What are your thoughts on Artificial Intelligence in Farm Marketing? A brief survey…

Our family was privileged to attend this year’s American Pastured Poultry Producer’s Association Conference in Dallas. It was three days of wonderful networking and sharpening of farming minds. If you’re a farmer type, we highly recommend attending. If you’re a beginner, it’s an ocean of information to drink in as fast as you can. If you’re a middle-experience farmer, it’s an opportunity to gain the knowledge you need to break through to the next level. And if you’re experienced, it’s the pep talk you need to keep the fire burning year after year. So beneficial. A few of our readers are farmers, so here’s my plug to attend APPPA next year!

But there’s much more to this article than what is only relevant to farmers.

This year’s theme was Leadership and we heard from the CEO of a successful teen summer camp as well as a former Navy Seal. They each shared their wisdom of managing their teams to get the hard work done. It was enlightening and helpful and we look forward to implementing some new mindset themes to give our farm the longevity we desire.

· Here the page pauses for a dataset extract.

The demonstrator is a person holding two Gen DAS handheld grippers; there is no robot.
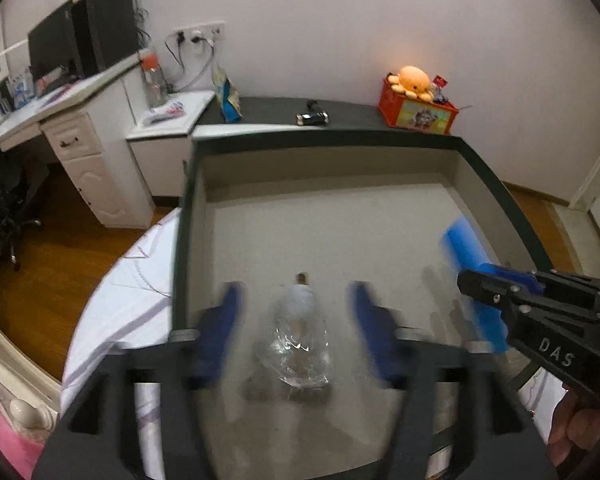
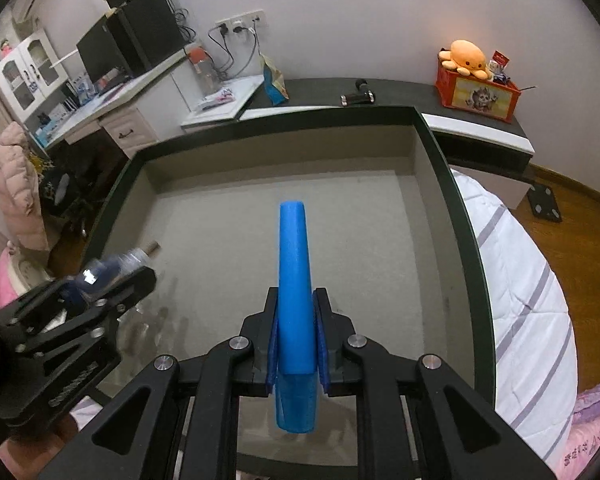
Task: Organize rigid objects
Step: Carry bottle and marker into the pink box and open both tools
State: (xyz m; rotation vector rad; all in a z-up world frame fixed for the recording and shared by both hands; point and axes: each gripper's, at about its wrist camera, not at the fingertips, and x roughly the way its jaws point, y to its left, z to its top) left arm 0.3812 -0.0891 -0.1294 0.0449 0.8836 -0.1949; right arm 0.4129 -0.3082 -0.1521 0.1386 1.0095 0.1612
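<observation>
A clear plastic bottle [image 1: 298, 336] lies on the grey floor of a large shallow tray with a dark green rim [image 1: 340, 138], its neck pointing away from me. My left gripper [image 1: 296, 292] stands open astride it, and a gap shows between each blue finger and the bottle. The picture is blurred. To the right, my right gripper [image 1: 474, 284] is shut on a blue cylinder [image 1: 466, 248]. In the right wrist view the blue cylinder [image 2: 294, 280] is clamped between the pads of the right gripper [image 2: 296, 296] over the tray [image 2: 440, 152]. There the left gripper [image 2: 140, 276] and the bottle [image 2: 112, 266] sit at the left.
The tray rests on a bed with a white quilt [image 2: 520, 280]. Behind it, a dark shelf carries an orange crate with an octopus plush [image 1: 416, 100], a small dark object [image 1: 312, 118] and a snack bag [image 1: 228, 96]. A white desk [image 1: 80, 148] stands at left. A person's hand [image 1: 572, 424] holds the right gripper.
</observation>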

There were also many discussions of more concrete concepts, like production, efficiency, and marketing. 

Marketing is always a big discussion among farmers because it always feels like we need more customers or more sales to be successful. But so many farmers (like us) feel unequipped to reach the “right” people with the right message at the right time. Marketing is hard!

So as Artificial Intelligence has emerged as a promising new ticket to easy marketing,  naturally, farmers who would rather pluck a chicken with their teeth than have to design a website… are gravitating toward AI to solve the problem of “how to market.” They must make sales. Their current marketing (which is often nearly non-existent according to the many farmers that I have talked to about it) isn’t working. AI can do it cheap and fast. The farmer feels he doesn’t have time or knowledge. It makes sense to use AI to solve this part of the puzzle, and leave him more time to do the actual farming. Right?

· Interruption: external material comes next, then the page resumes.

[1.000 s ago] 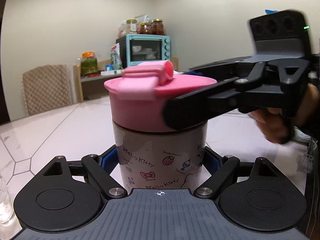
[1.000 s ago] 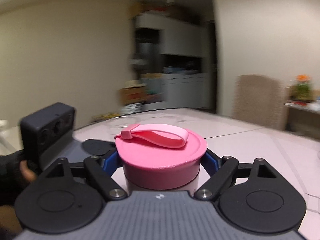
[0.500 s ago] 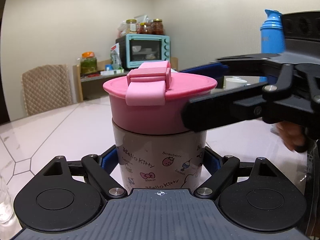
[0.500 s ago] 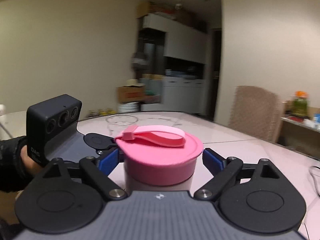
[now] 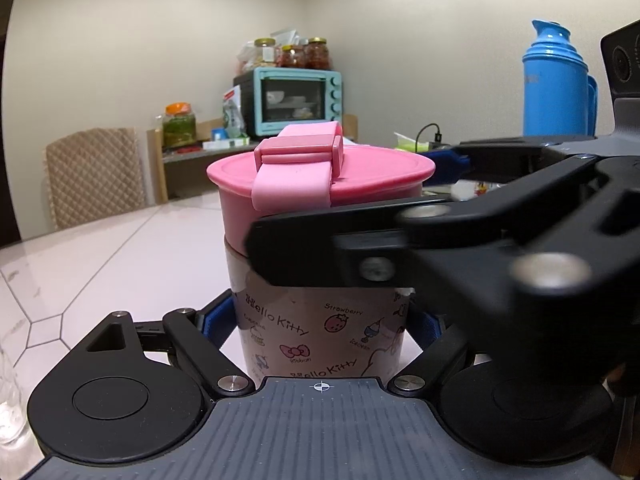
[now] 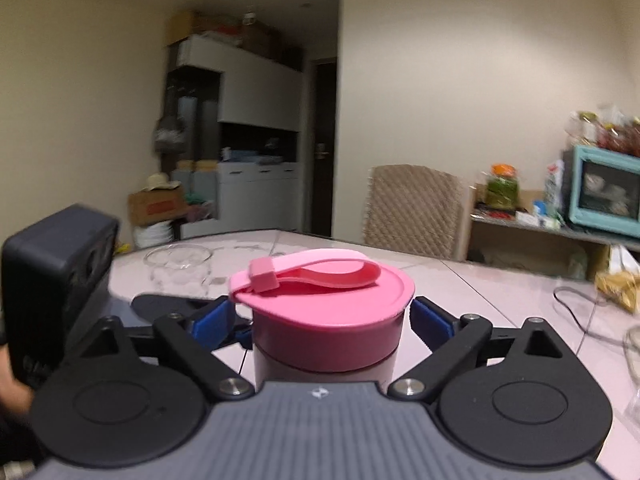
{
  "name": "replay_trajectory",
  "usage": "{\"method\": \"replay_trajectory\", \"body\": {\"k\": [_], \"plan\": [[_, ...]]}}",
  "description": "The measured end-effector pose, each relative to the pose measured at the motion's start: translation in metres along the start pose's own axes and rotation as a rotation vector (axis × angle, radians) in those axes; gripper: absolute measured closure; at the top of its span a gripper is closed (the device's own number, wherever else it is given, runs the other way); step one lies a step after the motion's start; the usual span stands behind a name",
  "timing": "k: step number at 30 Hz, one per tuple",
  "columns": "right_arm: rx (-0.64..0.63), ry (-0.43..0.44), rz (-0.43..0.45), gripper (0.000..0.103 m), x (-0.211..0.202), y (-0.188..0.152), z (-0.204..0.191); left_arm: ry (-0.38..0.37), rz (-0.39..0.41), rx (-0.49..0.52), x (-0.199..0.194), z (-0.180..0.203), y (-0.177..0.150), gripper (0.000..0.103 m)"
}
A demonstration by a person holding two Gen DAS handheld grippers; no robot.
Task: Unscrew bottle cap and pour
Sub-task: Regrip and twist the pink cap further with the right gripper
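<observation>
The right gripper (image 6: 332, 320) let go of the pink cap (image 6: 326, 312). A second ago its blue pads (image 6: 430, 320) pressed the cap's sides; then they opened, and just now they closed in a bit again, with small gaps beside the cap. The gripper has swung around the cap toward the near side, so the teal oven (image 6: 606, 196) now shows behind it. The strap (image 5: 296, 168) on the cap has turned to face the left camera.
</observation>
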State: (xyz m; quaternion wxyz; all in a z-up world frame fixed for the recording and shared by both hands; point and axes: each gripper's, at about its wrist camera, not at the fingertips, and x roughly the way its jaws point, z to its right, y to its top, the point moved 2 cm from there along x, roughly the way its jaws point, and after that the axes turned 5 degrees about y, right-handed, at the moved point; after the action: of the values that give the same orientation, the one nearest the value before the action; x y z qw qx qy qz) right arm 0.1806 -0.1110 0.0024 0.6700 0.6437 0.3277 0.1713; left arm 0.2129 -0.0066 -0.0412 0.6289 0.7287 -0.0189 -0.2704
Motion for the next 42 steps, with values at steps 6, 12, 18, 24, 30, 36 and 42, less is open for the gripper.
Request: {"method": "replay_trajectory", "body": {"k": [6,12,18,24,30,36,42], "plan": [[-0.012,0.011,0.022,0.018,0.000,-0.006,0.007,0.001,0.000,0.000,0.002,-0.002,0.001,0.013],[-0.100,0.295,-0.023,0.018,0.002,0.002,0.047,0.000,0.000,0.000,0.003,-0.004,0.001,0.013],[-0.156,0.577,-0.025,0.018,0.010,0.005,0.085,-0.002,0.000,0.000,0.003,-0.006,0.001,0.013],[-0.168,0.510,-0.029,0.010,0.000,0.009,0.072,-0.003,0.001,0.003,0.001,-0.006,0.001,0.013],[-0.114,0.322,-0.020,0.005,-0.017,0.007,0.045,-0.009,0.003,0.004,-0.002,-0.010,-0.001,0.013],[-0.049,0.112,0.000,0.005,-0.026,0.003,0.025,-0.009,0.002,0.003,-0.001,-0.011,0.001,0.013],[-0.048,0.000,0.010,0.005,-0.015,0.002,0.000,-0.008,0.002,0.004,-0.001,-0.010,0.000,0.013]]}}
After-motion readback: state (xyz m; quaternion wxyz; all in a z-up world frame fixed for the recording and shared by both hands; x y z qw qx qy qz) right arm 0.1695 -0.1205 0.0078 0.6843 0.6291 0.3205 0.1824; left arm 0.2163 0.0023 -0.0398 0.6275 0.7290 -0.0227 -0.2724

That is the question for 2025. And so I sat in on a couple of talks about using AI for marketing. I tried to get to all of them, but alas, carting 6 kiddos to a 3 day conference is no small task, so I was not able to make it to all the talks I wished to attend. I wanted to see what all the hype was about. Because I’m about to let you in on my unpopular opinion… 

I am against AI. 

Well. I guess I’m not wholly against it. I mean, what is the definition of AI, exactly? Is it something like me Googling where is the nearest gas station on my route that does not require a left turn? Can AI spit out the average low temperature in East Texas in January for me? Or convert Celsius to Fahrenheit? I’ll take it. Is AI offering to clean the shower or fold my laundry? Yes, please! But if AI is crawling the internet “borrowing” information from human writers, putting it in a metaphorical blender, and spitting back out “original” content without giving proper credit to authors… or as Matt described his “bottom line” objection–are businesses using AI to create a false personality where no personality really exists… Take it to the extreme and you start hearing stories about the AI girlfriend. How are these good things when what we all really want is authentic connections to actual people? 

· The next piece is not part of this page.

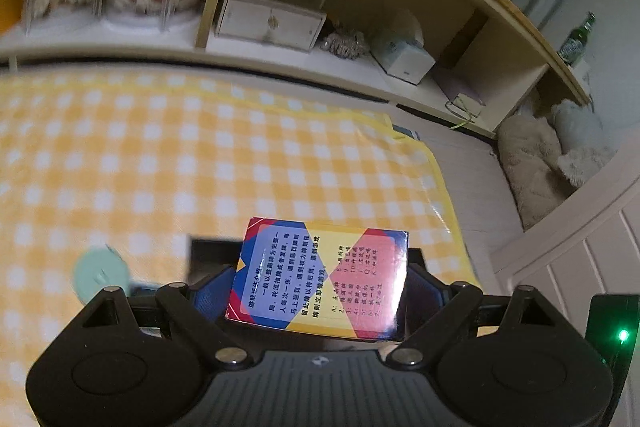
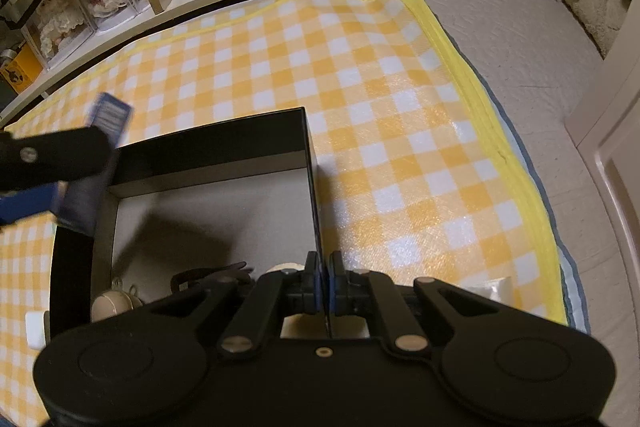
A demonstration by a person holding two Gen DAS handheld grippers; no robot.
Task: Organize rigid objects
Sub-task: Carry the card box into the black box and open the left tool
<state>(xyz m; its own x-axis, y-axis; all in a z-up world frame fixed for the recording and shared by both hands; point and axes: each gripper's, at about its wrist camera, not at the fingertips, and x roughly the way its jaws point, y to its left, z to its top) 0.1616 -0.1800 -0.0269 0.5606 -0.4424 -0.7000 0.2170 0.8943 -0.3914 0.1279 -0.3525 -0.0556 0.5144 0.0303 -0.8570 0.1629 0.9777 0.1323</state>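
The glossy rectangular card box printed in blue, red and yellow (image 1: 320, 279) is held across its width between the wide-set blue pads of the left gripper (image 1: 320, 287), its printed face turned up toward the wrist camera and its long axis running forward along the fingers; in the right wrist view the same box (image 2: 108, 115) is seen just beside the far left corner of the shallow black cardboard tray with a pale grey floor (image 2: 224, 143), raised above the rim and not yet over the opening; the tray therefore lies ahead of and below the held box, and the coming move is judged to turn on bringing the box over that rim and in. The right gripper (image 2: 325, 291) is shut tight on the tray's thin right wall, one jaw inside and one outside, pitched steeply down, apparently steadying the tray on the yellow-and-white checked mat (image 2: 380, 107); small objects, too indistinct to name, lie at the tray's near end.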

If AI were to replace all composition today, creativity would be forever stifled because there could be no new ideas. Only reconfigured versions of the old ones. You may say, “Well, people won’t stop writing so there will always be new content added to the mix.” But are those people consenting to the use of their content? I know I certainly haven’t and will not. I work hard to write the content I create. I know “there is nothing new under the sun.” I don’t claim to be the most original or most creative. But it is my work, a unique conglomeration of my experience and study. I don’t mind sharing it if someone asks. But I don’t like being stolen from. 

Even if all the writers consent “for the good of the many,” is AI really what consumers want? 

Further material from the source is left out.